Il gameplay loop imbastito da Santa Ragione trova la sua forza propria nella capacità di catturare un preciso contesto semantico e di accogliervi il giocatore senza che questi avverta l’obbligo di attraversare questa area museale secondo un percorso prestabilito. Saturnalia, abdicando a un’impostazione più rigida (scelta che sarebbe stata senza dubbio meno dispendiosa), ha scommesso su un impianto ludico legato a stretto giro con la libertà concessa al videogiocatore.
Libertà che si atteggia a più livelli.
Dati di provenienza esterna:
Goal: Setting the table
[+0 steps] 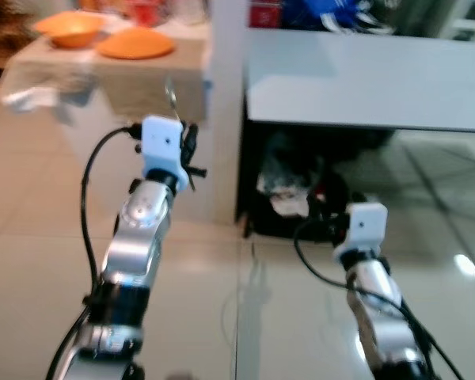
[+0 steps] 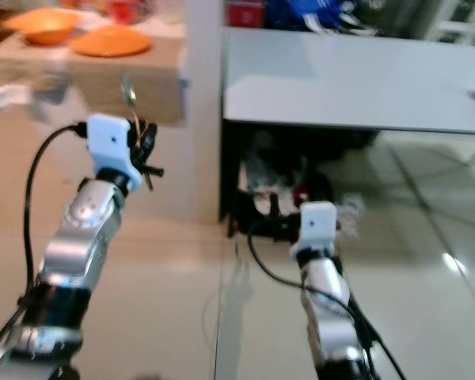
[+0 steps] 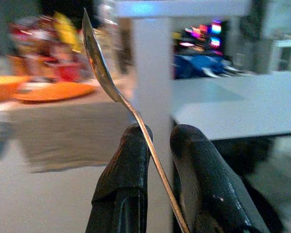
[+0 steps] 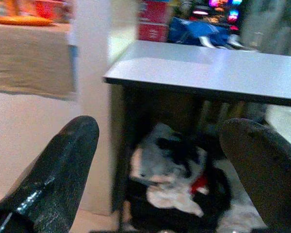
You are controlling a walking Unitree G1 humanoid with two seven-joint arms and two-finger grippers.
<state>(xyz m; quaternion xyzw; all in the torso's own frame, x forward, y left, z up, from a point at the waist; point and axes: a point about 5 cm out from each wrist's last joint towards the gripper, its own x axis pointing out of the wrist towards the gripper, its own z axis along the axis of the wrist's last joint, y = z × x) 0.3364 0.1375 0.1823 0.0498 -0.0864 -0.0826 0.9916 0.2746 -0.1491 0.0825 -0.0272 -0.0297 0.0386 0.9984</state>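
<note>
Nearest: left gripper [image 3: 155, 145], pinched on a metal spoon [image 3: 101, 68] by the lower handle, bowl end up and tilted. Raised in front of the robot in the head views. Right gripper [image 4: 160, 145] is held lower and to the right, fingers spread wide, nothing between them.

Spoon is judged light, rigid and slick; the grip sits on a thin handle edge, so rotation or slip in the pads [image 3: 131, 160] is likely if it is jolted. A hold nearer mid-handle would be steadier. Handle end is cut off below the fingers.

Further off: grey table [image 1: 364, 79], with a dark cluttered heap underneath [image 4: 179, 179] that can't be identified. Beyond, far left: cloth-covered table [image 1: 142, 87] with an orange bowl [image 1: 70, 30] and orange plate [image 1: 134, 43]. Heavy motion blur; other items there can't be made out.
</note>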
Non solo la progressione narrativa e ludica di Saturnalia non è prestabilita – ben potendosi, per esempio, accedere in alcune aree prima di altre o in modi alternativi, oppure ignorare del tutto due dei quattro personaggi giocanti – ma l’opera non “investe” l’utente con la propria storia, piuttosto mira a garantire una conoscenza pariordinata fra il giocatore e il suo avatar. I nostri personaggi non sono destinati a comprendere tutte le vicende, anzi, la loro può essere una “fuga ignara”, proporzionalmente all’impegno profuso dal giocatore al rinvenimento degli indizi sparsi per Gravoi – possibilità che è valsa uno sforzo di scrittura non da poco, come raccontato su Ludica Magazine.
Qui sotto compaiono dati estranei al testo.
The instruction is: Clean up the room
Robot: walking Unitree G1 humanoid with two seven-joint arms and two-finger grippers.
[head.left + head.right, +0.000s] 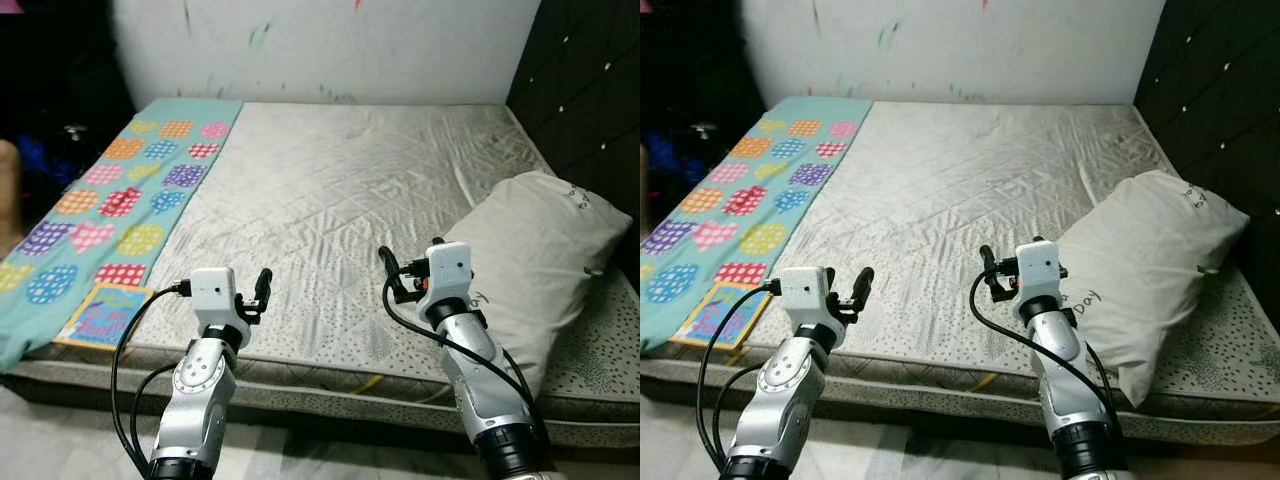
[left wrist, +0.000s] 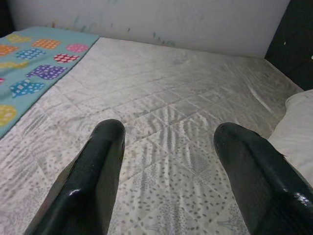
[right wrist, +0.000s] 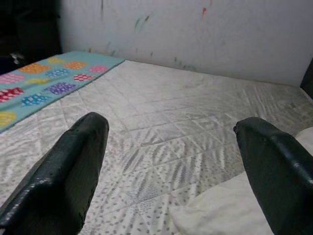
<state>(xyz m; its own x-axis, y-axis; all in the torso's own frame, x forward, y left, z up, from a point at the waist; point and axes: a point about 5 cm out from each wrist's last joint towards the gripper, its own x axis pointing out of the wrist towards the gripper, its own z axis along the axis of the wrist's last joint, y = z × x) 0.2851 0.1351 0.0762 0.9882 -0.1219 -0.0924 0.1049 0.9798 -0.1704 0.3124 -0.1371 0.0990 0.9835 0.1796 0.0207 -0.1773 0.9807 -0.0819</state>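
mattress (image 1: 340,200) | pillow (image 1: 1140,260) writing "Day" | book (image 1: 103,314) title unreadable

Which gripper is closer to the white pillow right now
Right. The right gripper hovers just beside the pillow near its lower corner; the left gripper is farther off, toward the colourful blanket.

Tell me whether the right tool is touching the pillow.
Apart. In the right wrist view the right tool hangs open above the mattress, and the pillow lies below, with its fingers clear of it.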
La preordinata libertà del giocatore si compendia con le sfumature rogue-like del titolo: la conformazione del tessuto stradale e l’ubicazione degli oggetti cardine sono generati casualmente. La “fine” della partita – la morte di ciascuno dei quattro personaggi giocanti – sferra il colpo laddove più fa male per il giocatore, la perdita delle sue certezze: si smarriscono gli oggetti chiave e l’urbanistica di Gravoi cambia fisionomia. In altre parole, il rapporto fra l’utente e l’ambiente di gioco, da cui originano l’ansia e la curiosità, non trova mediazioni o facilitazioni, e la negazione di percorsi prestabiliti, nonché l’introduzione di una componente randomica, rinnovano l’esigenza del giocatore di mettere in dubbio la propria posizione nello spazio. Saturnalia investe sulla capacità del fruitore di mettersi al centro della narrazione, di vedersi attore di una messinscena il cui copione si sta scrivendo.

L’opera di Santa Ragione tesaurizza la routine ludica emergente dall’organicità dei suoi sistemi, permettendo al giocatore di vivere un’esperienza horror che sembra cucirsi sullo stesso. Riuscendo a ben celare “l’impalcatura” (le regole che marginalizzano le libertà concesse al giocatore), garantisce a questi la sensazione di star costruendo una storia originale, rispettosa delle decisioni di chi sta interagendo. Anche in questo modo Saturnalia proietta il suo pubblico in quelle atmosfere da Giallo all’italiana, nelle quali fasi investigative e orrorifiche si intrecciavano, sviluppandosi fra accadimenti rovinosi, ribaltamenti ed epifanie.
Allora le coordinate utilizzate da Saturnalia tracciano un possibile percorso per il videogioco in Italia. Una produzione nata da un investimento “dall’alto”, finalizzato a foraggiare le creatività del paese; un ensemble di competenze, alcune delle quali forestiere al circuito videoludico; un rimestare nelle prerogative storiche e culturali italiane, i soggetti da ultimo raccontati nel videogioco; un mutuare i riferimenti estetici sorti in Italia, che hanno formato la coscienza culturale delle nuove generazioni di creativi.
Ripenso al quesito con cui è principiato questo articolo e non ci sarebbe bisogno di specificarlo: le opere di narrazione sono innanzitutto l’espressione delle individualità che le hanno composte. Tuttavia la storia produttiva e le specificità estetiche di Saturnalia sono l’esempio di quali forze e quali esigenze comunicative sono raccolte, troppo spesso imbrigliate, fra gli artisti di questo paese. È interesse di tutti che vengano liberate, e chissà che un giorno al quisque de populo non possa venire alla mente un aggettivo, pensando al videogioco italiano.